Dodatkowo, dyplomaci są oburzeni, że hiszpańska prezydencja w Radzie UE nie zachowała niepisanych konwenansów obowiązujących w Brukseli: w porządku obrad zaplanowanego na 19 września spotkania ministrów ds. europejskich umieściła punkt "przyjęcie decyzji" w sprawie języków, zamiast ująć to w miękki sposób - "wymiana poglądów". "Z takim podejściem uderzą głową w mur" - powiedziało Politico jedno ze źródeł.
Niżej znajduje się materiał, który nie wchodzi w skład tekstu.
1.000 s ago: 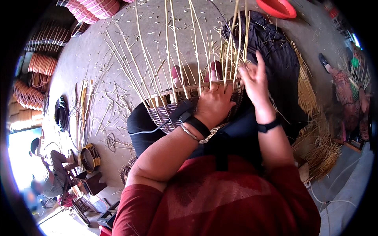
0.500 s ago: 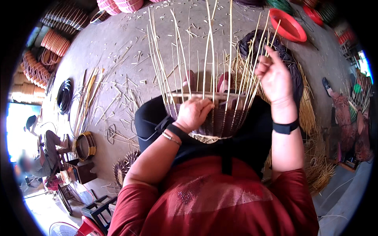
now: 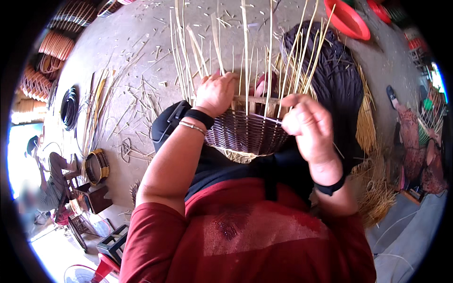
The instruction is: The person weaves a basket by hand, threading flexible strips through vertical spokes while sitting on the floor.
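Just one dark woven basket (image 3: 245,136) on the lap, but easily over ten upright canes (image 3: 246,52), too many overlapping for an exact number lol. Two black wristbands (image 3: 331,187), one silvery bracelet (image 3: 192,126). Floor's (image 3: 141,56) got one black coil (image 3: 64,111), one yellow-and-black basket (image 3: 102,160), one big dark bundle (image 3: 328,70), plus at least one red basin (image 3: 347,21). Two other people (image 3: 49,193) too.

We look down on a grey concrete floor (image 3: 141,33), scattered with short cut pieces and loose strips. Along our upper left, woven baskets (image 3: 56,44) stand in stacks. Strong white daylight (image 3: 21,158) floods the left edge, blowing out detail, and a smaller bright patch (image 3: 438,78) glows at the far right. Toward our lower left we find a brown box-like piece of furniture (image 3: 97,199), a dark slatted frame (image 3: 112,245) and a partly visible fan (image 3: 79,273).
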`<state>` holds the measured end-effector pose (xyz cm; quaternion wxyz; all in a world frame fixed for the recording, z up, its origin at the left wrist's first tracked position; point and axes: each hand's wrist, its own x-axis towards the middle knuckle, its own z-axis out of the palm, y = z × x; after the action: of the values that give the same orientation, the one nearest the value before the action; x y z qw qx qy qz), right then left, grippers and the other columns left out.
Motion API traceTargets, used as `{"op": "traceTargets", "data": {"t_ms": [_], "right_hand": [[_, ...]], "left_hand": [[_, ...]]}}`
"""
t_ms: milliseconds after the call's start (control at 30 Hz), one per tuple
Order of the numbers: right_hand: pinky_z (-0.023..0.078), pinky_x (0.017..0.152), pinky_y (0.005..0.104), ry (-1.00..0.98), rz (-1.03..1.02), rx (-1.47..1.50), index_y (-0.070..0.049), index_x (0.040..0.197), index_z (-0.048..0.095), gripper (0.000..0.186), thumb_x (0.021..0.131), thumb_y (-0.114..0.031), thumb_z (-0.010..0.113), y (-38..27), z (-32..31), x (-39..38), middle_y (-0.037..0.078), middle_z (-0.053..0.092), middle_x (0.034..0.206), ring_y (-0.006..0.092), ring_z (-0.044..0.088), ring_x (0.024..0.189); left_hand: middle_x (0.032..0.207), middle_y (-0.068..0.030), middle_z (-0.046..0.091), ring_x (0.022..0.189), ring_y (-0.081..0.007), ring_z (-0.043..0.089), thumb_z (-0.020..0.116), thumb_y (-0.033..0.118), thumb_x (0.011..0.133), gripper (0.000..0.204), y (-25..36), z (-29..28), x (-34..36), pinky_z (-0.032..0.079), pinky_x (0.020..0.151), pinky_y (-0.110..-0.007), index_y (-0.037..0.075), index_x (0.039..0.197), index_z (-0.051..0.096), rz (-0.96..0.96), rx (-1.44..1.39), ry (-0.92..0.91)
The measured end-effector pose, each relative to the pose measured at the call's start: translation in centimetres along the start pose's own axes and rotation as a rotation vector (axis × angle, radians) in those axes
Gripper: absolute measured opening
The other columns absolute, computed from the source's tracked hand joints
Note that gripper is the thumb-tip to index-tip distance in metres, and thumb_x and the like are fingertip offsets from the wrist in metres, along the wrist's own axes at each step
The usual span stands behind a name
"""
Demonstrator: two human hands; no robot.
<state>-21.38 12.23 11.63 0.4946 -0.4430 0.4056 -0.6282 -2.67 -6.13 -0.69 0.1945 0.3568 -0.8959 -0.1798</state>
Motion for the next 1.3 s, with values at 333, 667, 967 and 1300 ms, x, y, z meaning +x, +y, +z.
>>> {"op": "traceTargets", "data": {"t_ms": [333,667,967,1300], "right_hand": [[0.043,0.061,0.0306,0.491,0.183,0.354,-0.004,0.116,0.061,0.029,0.110,-0.029,0.046,6.1,-7.6,-0.9,-0.007,0.029,0.063,0.0074,0.032,0.056],[0.058,0.083,0.0353,0.502,-0.113,-0.520,-0.001,0.118,0.061,0.022,0.107,-0.015,0.050,5.8,-7.0,6.0,0.013,0.066,0.107,0.0245,0.069,0.096],[0.054,0.070,0.0241,0.510,-0.144,-0.467,-0.014,0.157,0.025,0.074,0.096,0.004,0.063,4.7,-6.5,3.1,0.016,0.045,0.147,0.0131,0.065,0.088],[0.028,0.055,0.0235,0.206,-0.159,0.169,0.004,0.129,0.056,0.049,0.111,-0.038,0.039,-1.5,-1.1,-2.2,-0.007,0.035,0.066,0.0050,0.030,0.057]], "left_hand": [[0.147,-0.0217,0.041,0.132,-0.0422,0.039,0.066,0.026,0.094,0.059,6.0,-0.2,-0.3,0.026,0.111,-0.054,0.012,0.148,0.046,-0.029,0.120,0.434],[0.156,-0.0157,0.041,0.145,-0.0395,0.036,0.066,0.050,0.090,0.074,13.7,2.7,-5.0,0.012,0.116,-0.069,0.019,0.153,0.043,0.073,0.226,0.026],[0.150,-0.0167,0.045,0.137,-0.0377,0.044,0.067,0.054,0.088,0.071,13.9,1.6,-4.4,0.017,0.112,-0.073,0.020,0.148,0.048,0.079,0.278,0.016],[0.105,-0.0214,0.074,0.108,-0.0367,0.070,0.047,0.071,0.093,0.076,13.5,0.8,3.9,0.006,0.116,-0.071,0.012,0.141,0.049,-0.239,0.168,-0.256]]}}
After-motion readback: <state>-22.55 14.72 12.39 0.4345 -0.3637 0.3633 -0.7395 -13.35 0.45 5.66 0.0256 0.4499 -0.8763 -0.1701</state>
Przedterminowe wybory parlamentarne w Hiszpanii wygrała 23 lipca centroprawicowa Partia Ludowa (PP), a jej szef Alberto Nunez Feijoo został desygnowany na premiera. Jego rząd prawdopodobnie jednak nie zdobędzie wystarczającego poparcia w Kongresie Deputowanych. PP może liczyć na poparcie 172 posłów, o czterech za mało do bezwzględnej większości.
Taką większość mogliby osiągnąć socjaliści z PSOE w koalicji z radykalnie lewicowym blokiem Sumar oraz baskijskimi i katalońskimi partiami separatystycznymi. Zabiegając o ich poparcie urzędujący premier Sanchez obiecał im wystaranie się o uznanie katalońskiego, baskijskiego i galisyjskiego za oficjalne języki UE. Hiszpania sprawuje obecnie półroczną prezydencję w Radzie UE.